**WHAT TO PRODUCE:** Every line below should come back exactly as written, though the pictures stay out.

**RECORDED DATA:**

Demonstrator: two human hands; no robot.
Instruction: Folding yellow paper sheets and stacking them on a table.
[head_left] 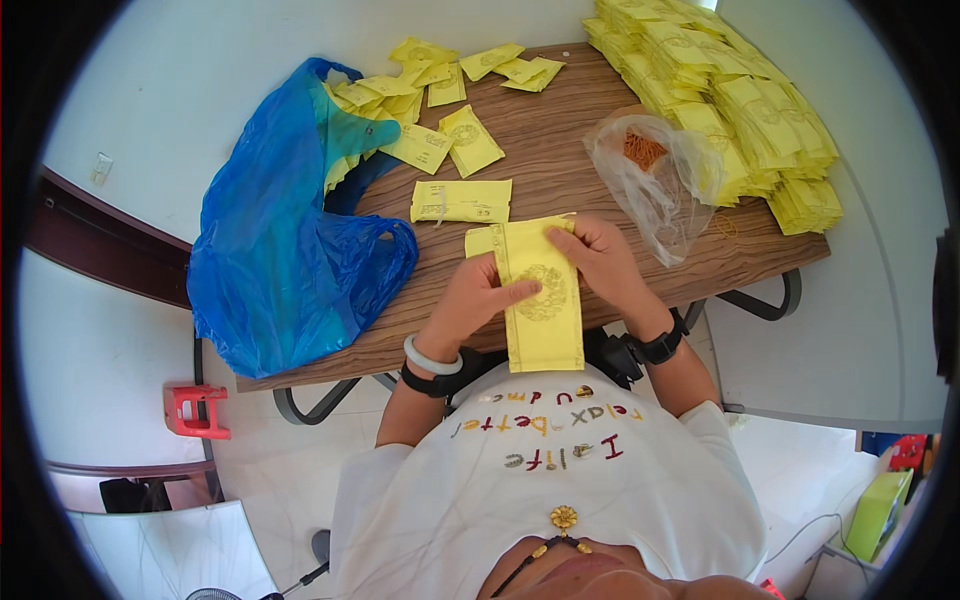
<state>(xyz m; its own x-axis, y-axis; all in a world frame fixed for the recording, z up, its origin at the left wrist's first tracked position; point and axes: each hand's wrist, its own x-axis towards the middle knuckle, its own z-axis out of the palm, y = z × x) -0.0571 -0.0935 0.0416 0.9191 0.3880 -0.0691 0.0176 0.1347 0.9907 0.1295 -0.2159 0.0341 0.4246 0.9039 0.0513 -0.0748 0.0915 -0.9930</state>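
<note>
A small stack of flat yellow packets (545,335), with a printed round design on top, is held in front of my chest at the table's near edge. My left hand (472,302) grips it from the left side, thumb lying over the top face and fingers hidden behind. At the upper right corner my right hand (603,262) pinches the stack between thumb and fingers. Just beyond my hands, one yellow packet bundle (465,201) lies sideways on the wood-grain table (545,130). Two loose yellow packets (472,140) rest farther back.
An open blue plastic bag (290,250) with yellow packets at its mouth slumps on the table's left. More loose packets (490,62) scatter behind it. At right sit a clear bag (665,215) of orange rubber bands (643,150) and a tall pile of packet bundles (740,110).
</note>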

**FINISHED EXERCISE:**
Demonstrator: two human hands; no robot.
Instruction: Folding yellow paper sheets and stacking them on a table.
[head_left] 
<state>(xyz m; its own x-axis, y-axis; all in a world frame fixed for the recording, z up, its origin at the left wrist's first tracked position; point and axes: each hand's wrist, its own x-axis towards the middle knuckle, its own z-axis out of the palm, y = z × x) -0.0571 -0.0935 0.0416 0.9191 0.3880 -0.0691 0.0176 0.1347 0.9907 0.1295 -0.2159 0.0341 0.4246 0.9039 0.0513 -0.0748 0.0915 -0.9930</state>
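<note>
A small stack of flat yellow packets (545,335), with a printed round design on top, is held in front of my chest at the table's near edge. My left hand (472,302) grips it from the left side, thumb lying over the top face and fingers hidden behind. At the upper right corner my right hand (603,262) pinches the stack between thumb and fingers. Just beyond my hands, one yellow packet bundle (465,201) lies sideways on the wood-grain table (545,130). Two loose yellow packets (472,140) rest farther back.
An open blue plastic bag (290,250) with yellow packets at its mouth slumps on the table's left. More loose packets (490,62) scatter behind it. At right sit a clear bag (665,215) of orange rubber bands (643,150) and a tall pile of packet bundles (740,110).
</note>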

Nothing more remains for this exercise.